Japan, U.S., S Korea to share N Korean missile info

Tokyo, 03 June, /AJMEDIA/

Japan, the United States and South Korea will launch a system to allow real-time sharing of information about North Korean missiles by the end of this year amid Pyongyang’s repeated ballistic missile tests, South Korea’s defense chief said Saturday.

Defense Minister Lee Jong Sup told reporters about the plan which would allow the three nations to detect and track projectiles fired by the North more accurately and swiftly. He was speaking after talks with his Japanese and U.S. counterparts, Yasukazu Hamada and Lloyd Austin in Singapore.

The first talks between the three countries’ defense ministers since June last year took place on the fringes of the three-day Asia Security Summit in the Southeast Asian city-state, an annual international forum also known as the Shangri-La Dialogue, which began Friday.

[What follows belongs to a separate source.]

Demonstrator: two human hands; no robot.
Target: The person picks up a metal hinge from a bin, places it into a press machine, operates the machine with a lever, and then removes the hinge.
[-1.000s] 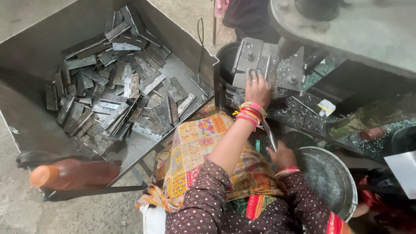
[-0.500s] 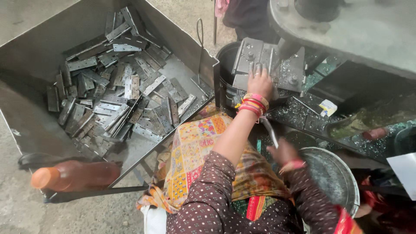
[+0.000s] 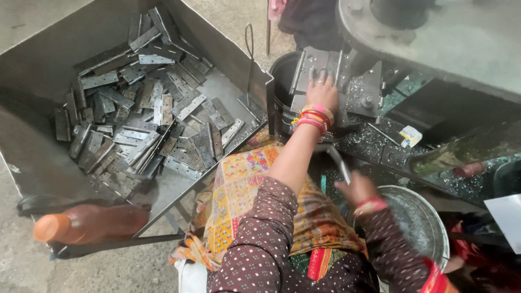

Currently, Washington has a system that links to Tokyo and Seoul individually to track Pyongyang’s missiles from launch to impact, but the two U.S. security allies in East Asia have no mechanism to share real-time information directly.

Japanese Prime Minister Fumio Kishida, U.S. President Joe Biden and South Korean President Yoon Suk Yeol agreed at a meeting in Cambodia last November to share North Korean missile warning data in real time “to improve each country’s ability to detect and assess” the threat.

Their defense chiefs held talks after a North Korean military reconnaissance satellite launch ended in failure on Wednesday, with the three countries regarding it requiring ballistic missile technology that violates U.N. Security Council resolutions.

North Korea’s state-run Korean Central News Agency said “serious defects” appeared in an engine of the rocket carrying the satellite after the launch, and admitted it flew abnormally.

As Pyongyang has pledged to make another attempt “as soon as possible,” and its pre-declared launch window from May 31 to June 11 has yet to end, Tokyo, Washington and Seoul remain on guard over possible further launches.

Since the start of last year, North Korea has frequently carried out missile tests, with fears lingering that it may be preparing to conduct its seventh nuclear test, the first since September 2017.

The three nations have been beefing up their security cooperation against the backdrop of recent rapprochement between Japan and South Korea after Yoon took office in May last year,

Also Saturday, Hamada and Austin held a separate trilateral meeting with their Australian counterpart Richard Marles in Singapore.